Detailed Description

The study was designed as a multicenter, prospective, non-interventional, observational study in patients with type 2 diabetes mellitus who had inadequate glycemic control with conventional combination oral hypoglycemic agents including metformin.

Participants in this study will have type 2 diabetes mellitus with insufficient glycemic control on conventional combination therapy with a DPP-4i or SGLT2i oral hypoglycemic agent, including metformin, requiring the addition of one of the following: SGLT-2i, DPP-4i, or TZD.
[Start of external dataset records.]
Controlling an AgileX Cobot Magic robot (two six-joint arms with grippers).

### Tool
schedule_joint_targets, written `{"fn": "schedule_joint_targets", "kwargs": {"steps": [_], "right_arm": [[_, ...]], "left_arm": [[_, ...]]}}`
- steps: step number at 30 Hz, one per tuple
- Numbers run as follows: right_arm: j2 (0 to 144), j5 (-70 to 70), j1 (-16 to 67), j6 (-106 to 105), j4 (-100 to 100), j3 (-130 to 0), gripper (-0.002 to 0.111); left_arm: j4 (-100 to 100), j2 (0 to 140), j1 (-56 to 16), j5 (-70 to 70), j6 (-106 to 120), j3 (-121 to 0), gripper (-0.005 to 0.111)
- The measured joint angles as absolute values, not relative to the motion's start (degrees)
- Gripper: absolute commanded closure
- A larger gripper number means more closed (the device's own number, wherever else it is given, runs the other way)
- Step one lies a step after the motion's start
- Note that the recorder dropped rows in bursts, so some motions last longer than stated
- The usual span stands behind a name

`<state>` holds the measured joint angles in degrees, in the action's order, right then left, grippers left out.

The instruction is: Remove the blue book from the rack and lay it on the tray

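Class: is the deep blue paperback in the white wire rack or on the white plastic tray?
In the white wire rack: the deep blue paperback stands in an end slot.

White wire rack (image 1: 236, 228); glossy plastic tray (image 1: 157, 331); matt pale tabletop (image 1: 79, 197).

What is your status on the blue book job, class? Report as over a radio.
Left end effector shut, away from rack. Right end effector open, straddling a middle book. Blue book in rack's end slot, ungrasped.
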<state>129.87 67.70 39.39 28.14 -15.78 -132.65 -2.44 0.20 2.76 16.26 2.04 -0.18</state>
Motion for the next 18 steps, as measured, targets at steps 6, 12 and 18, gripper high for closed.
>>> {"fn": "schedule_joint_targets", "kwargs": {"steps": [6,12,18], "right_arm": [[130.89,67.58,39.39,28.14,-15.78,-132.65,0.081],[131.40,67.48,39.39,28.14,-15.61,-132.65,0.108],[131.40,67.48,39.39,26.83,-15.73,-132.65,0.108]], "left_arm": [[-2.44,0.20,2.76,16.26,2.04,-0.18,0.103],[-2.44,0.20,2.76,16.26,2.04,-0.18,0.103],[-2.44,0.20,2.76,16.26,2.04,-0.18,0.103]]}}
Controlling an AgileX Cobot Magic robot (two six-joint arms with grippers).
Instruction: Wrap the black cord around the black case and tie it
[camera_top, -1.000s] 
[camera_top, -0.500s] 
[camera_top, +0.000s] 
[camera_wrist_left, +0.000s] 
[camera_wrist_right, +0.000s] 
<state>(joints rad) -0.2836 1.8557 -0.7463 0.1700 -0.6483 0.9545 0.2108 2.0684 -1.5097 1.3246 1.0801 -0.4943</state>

The 3-drug combination therapy will be prescribed to subjects based on the medical judgment of the investigator based on the licensure of SGLT-2i, DPP-4i, or TZD(efficacy, dosing, precautions for use, etc.) in a real-world practice setting and all treatment and observation, including administration of medications and laboratory tests, will be based on the medical judgment of the investigator.

Study Timeline

• Study Start: 2024-03-16
• Study First Submitted: 2024-06-30
• Status Verified: 2025-02
• Study First Submitted QC: 2025-02-18
• Last Update Submitted: 2025-02-18
• Study First Posted: 2025-02-20
• Last Update Posted: 2025-02-20
• Primary Completion: 2026-12-31
• Study Completion: 2029-12-31

Recruitment & Eligibility

• Status: RECRUITING
• Sex: All
• Target Recruitment: 10000

Inclusion Criteria

1. Patients with type 2 diabetes who are 19 years of age or older at the time of enrollment.
2. Continued DPP-4i or SGLT-2i oral hypoglycemic combination therapy with metformin for at least 8 weeks prior to enrollment.
3. 7.0% ≤ HbA1c < 10.0% based on laboratory tests performed within 4 weeks of enrollment.
4. Voluntarily give written informed consent after being told about the study.

Exclusion Criteria

1. Patients with type 1 diabetes and secondary diabetes.
2. Patients receiving concomitant therapy with 3 or more oral hypoglycemic agents within 8 weeks of enrollment.
3. Requiring treatment with insulin, GLP-1, etc. in addition to oral hypoglycemic agents during the study.
4. End-stage renal disease and hemodialysis patients.
5. diabetic ketoacidosis Patients.
6. Pregnant and lactating women.
7. Patients who are contraindicated by any of the "Precautions for Use" in the license for the drug being administered during the study, given the observational nature of the study under routine practice.
8. Patients with a history of hypersensitivity to the investigational drug or any of its components or excipients.
9. Anyone else deemed by the investigator to be unsuitable for participation in the study.

Study & Design

• Study Type: OBSERVATIONAL
• Study Design: Not specified

Arm && Interventions

Group	Intervention	Description
Metformin/DPP4i/SGLT2i	SGLT2 inhibitor	Metformin + DPP4i 2-drug combination plus one of the SGLT-2i class of drugs.
Metformin/DPP4i/SGLT2i	DPP-4 inhibitor	Metformin + DPP4i 2-drug combination plus one of the SGLT-2i class of drugs.
Metformin/DPP4i/TZD	Thiazolidinedione	Metformin + DPP4i 2-drug combination plus one of the TZD class of drugs.
Metformin/DPP4i/TZD	DPP-4 inhibitor	Metformin + DPP4i 2-drug combination plus one of the TZD class of drugs.
Metformin/SGLT2i/DPP4i	SGLT2 inhibitor	Metformin + SGLT2i 2-drug combination plus one of the DPP4i class of drugs.
Metformin/SGLT2i/DPP4i	DPP-4 inhibitor	Metformin + SGLT2i 2-drug combination plus one of the DPP4i class of drugs.
Metformin/SGLT2i/TZD	SGLT2 inhibitor	Metformin + SGLT2i 2-drug combination plus one of the TZD class of drugs.
Metformin/SGLT2i/TZD	Thiazolidinedione	Metformin + SGLT2i 2-drug combination plus one of the TZD class of drugs.

Primary Outcome Measures

Name	Time	Method
Evaluation of Incidence of Adverse events in Triple Combination Therapy Including Metformin with SGLT-2i, DPP-4i, or TZD Class Drugs.	24 month	Safety assessment of triple combination therapy with Metformin SGLT2i or DPP4i and TZD class drugs(All adverse events occurring after the date of registration).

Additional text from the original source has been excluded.